Should a line below contain the word "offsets", report it.

######

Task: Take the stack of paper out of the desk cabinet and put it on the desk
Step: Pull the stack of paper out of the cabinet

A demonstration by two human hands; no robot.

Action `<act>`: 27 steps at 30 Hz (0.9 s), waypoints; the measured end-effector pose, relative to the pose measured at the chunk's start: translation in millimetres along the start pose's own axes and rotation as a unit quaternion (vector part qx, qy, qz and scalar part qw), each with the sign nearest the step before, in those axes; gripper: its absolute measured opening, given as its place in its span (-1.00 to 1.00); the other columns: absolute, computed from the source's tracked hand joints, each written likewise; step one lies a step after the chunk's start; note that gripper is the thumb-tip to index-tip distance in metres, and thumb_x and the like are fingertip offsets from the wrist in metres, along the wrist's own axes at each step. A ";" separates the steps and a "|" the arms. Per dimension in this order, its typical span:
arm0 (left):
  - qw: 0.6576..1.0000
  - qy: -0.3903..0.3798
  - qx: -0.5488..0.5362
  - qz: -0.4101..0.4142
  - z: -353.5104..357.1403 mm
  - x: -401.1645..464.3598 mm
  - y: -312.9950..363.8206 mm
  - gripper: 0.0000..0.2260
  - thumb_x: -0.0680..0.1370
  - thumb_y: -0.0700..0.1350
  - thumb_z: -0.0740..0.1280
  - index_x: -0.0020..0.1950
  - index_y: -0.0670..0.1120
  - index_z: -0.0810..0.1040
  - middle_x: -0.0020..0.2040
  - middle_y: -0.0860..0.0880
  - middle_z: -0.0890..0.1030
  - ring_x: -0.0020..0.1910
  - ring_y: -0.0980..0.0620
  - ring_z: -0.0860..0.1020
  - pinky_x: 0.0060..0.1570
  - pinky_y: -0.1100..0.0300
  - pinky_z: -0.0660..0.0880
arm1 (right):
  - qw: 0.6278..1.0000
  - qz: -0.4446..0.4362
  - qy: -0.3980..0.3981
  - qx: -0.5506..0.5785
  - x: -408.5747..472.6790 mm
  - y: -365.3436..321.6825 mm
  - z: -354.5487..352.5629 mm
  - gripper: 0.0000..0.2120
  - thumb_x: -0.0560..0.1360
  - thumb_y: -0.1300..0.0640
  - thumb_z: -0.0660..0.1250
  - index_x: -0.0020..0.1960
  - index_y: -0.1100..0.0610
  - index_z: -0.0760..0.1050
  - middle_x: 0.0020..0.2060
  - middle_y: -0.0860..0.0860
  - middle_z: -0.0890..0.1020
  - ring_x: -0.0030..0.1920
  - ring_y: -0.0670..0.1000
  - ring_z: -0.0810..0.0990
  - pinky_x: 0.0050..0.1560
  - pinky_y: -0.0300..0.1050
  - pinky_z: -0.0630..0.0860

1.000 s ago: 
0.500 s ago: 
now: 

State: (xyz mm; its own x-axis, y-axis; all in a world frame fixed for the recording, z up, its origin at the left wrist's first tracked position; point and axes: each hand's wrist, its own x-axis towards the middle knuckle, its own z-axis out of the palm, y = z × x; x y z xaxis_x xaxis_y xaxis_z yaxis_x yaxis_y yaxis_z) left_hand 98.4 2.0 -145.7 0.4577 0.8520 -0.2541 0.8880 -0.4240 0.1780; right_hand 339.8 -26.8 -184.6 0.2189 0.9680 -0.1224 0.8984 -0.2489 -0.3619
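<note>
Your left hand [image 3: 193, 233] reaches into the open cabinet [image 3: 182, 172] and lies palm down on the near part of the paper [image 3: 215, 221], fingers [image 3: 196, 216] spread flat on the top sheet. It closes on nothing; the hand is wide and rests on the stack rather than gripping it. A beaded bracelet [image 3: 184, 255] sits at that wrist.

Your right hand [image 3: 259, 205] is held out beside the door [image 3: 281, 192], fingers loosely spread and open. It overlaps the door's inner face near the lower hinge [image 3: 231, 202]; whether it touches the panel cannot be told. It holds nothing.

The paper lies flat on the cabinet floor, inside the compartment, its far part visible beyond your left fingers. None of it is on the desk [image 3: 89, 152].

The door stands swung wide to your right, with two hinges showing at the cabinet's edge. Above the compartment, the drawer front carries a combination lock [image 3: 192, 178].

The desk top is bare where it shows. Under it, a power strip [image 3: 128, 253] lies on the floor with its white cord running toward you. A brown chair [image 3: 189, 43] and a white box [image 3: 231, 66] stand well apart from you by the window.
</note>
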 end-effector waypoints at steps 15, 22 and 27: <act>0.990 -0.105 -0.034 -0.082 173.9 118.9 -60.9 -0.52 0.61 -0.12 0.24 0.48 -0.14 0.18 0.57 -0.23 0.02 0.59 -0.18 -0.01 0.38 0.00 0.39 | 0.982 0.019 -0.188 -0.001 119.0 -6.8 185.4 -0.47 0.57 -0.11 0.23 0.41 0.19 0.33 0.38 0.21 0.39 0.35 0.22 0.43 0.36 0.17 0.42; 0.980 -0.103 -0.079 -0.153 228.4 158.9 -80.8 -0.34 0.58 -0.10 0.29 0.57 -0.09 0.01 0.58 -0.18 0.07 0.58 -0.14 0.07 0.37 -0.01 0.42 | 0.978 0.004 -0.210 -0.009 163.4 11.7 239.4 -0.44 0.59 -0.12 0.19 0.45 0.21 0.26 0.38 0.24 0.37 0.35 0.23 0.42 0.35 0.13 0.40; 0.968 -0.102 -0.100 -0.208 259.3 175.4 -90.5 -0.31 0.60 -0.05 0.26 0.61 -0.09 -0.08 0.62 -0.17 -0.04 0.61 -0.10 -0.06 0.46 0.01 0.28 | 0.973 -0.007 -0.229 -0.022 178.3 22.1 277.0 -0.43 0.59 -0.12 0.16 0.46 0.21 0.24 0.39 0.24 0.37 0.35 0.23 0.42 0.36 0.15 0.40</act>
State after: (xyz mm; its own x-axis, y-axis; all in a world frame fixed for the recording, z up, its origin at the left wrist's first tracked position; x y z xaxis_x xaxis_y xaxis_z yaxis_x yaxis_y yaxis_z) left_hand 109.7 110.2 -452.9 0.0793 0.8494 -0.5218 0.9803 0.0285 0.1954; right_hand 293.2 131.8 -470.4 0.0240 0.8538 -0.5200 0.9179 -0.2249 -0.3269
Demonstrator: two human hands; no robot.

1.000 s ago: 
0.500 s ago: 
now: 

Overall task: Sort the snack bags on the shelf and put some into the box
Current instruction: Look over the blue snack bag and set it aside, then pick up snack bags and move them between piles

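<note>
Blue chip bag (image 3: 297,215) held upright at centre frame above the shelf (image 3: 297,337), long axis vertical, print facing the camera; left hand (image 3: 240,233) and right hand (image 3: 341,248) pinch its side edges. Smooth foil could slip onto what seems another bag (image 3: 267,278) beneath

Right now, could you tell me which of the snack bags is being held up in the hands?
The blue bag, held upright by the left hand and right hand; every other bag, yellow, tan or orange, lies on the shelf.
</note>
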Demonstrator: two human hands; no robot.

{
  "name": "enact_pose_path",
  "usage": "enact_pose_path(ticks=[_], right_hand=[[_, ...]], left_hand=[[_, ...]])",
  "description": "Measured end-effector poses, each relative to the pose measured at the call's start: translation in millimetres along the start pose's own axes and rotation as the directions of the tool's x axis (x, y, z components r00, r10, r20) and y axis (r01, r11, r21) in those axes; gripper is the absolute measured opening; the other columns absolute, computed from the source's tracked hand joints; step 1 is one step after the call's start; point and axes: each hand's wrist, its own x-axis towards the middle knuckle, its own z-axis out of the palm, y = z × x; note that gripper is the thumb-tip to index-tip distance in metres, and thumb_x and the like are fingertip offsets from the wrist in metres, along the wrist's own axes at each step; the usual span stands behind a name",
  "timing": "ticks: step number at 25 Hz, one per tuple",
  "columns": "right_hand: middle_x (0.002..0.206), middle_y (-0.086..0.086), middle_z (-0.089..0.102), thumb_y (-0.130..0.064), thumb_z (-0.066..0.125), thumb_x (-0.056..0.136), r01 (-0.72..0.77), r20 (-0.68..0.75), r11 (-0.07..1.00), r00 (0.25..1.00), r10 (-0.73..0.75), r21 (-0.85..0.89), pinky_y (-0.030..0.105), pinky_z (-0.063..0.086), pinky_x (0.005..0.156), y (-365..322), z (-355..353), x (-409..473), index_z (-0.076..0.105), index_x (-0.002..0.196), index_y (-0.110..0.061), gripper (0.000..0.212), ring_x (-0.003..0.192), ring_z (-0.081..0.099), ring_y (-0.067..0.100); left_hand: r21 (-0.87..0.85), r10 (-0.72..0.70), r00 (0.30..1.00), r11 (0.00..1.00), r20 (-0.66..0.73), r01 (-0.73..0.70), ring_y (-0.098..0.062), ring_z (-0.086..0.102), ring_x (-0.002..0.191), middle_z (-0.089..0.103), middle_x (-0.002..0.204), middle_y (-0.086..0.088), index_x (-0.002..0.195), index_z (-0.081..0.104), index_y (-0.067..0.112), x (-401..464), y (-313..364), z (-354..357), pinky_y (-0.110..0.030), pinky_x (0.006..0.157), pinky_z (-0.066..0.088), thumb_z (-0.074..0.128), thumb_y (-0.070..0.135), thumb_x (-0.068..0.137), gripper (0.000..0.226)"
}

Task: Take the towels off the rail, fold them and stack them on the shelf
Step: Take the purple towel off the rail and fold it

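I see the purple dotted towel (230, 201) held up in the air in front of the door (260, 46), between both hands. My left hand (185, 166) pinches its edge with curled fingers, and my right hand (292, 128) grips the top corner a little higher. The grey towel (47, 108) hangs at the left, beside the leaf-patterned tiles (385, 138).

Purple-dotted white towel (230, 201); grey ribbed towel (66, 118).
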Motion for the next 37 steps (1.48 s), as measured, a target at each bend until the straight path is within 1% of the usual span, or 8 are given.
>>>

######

- [Completed task]
Action `<act>`: 27 steps at 30 Hz (0.9 s), waypoints; the measured end-effector pose, relative to the pose measured at the chunk's start: translation in millimetres along the start pose's own axes and rotation as a unit quaternion (vector part qx, qy, qz and scalar part qw), each with the sign nearest the step before, in those axes; gripper: its absolute measured opening, given as its place in its span (-1.00 to 1.00); the other columns: absolute, computed from the source's tracked hand joints, each written likewise; step one lies a step after the chunk's start; note that gripper is the thumb-tip to index-tip distance in metres, and thumb_x and the like are fingertip offsets from the wrist in metres, along the wrist's own axes at each step. A ";" separates the steps and a "|" the arms. Per dimension in this order, its typical span:
  "description": "Measured end-effector poses, each relative to the pose measured at the call's start: translation in millimetres along the start pose's own axes and rotation as the directions of the tool's x axis (x, y, z components r00, r10, r20) and y axis (r01, r11, r21) in those axes; gripper is the absolute measured opening; the other columns absolute, computed from the source's tracked hand joints; step 1 is one step after the call's start; point and axes: each hand's wrist, its own x-axis towards the middle knuckle, its own z-axis out of the palm, y = z × x; note that gripper is the thumb-tip to index-tip distance in metres, and thumb_x and the like are fingertip offsets from the wrist in metres, along the wrist's own axes at each step; the usual span stands behind a name",

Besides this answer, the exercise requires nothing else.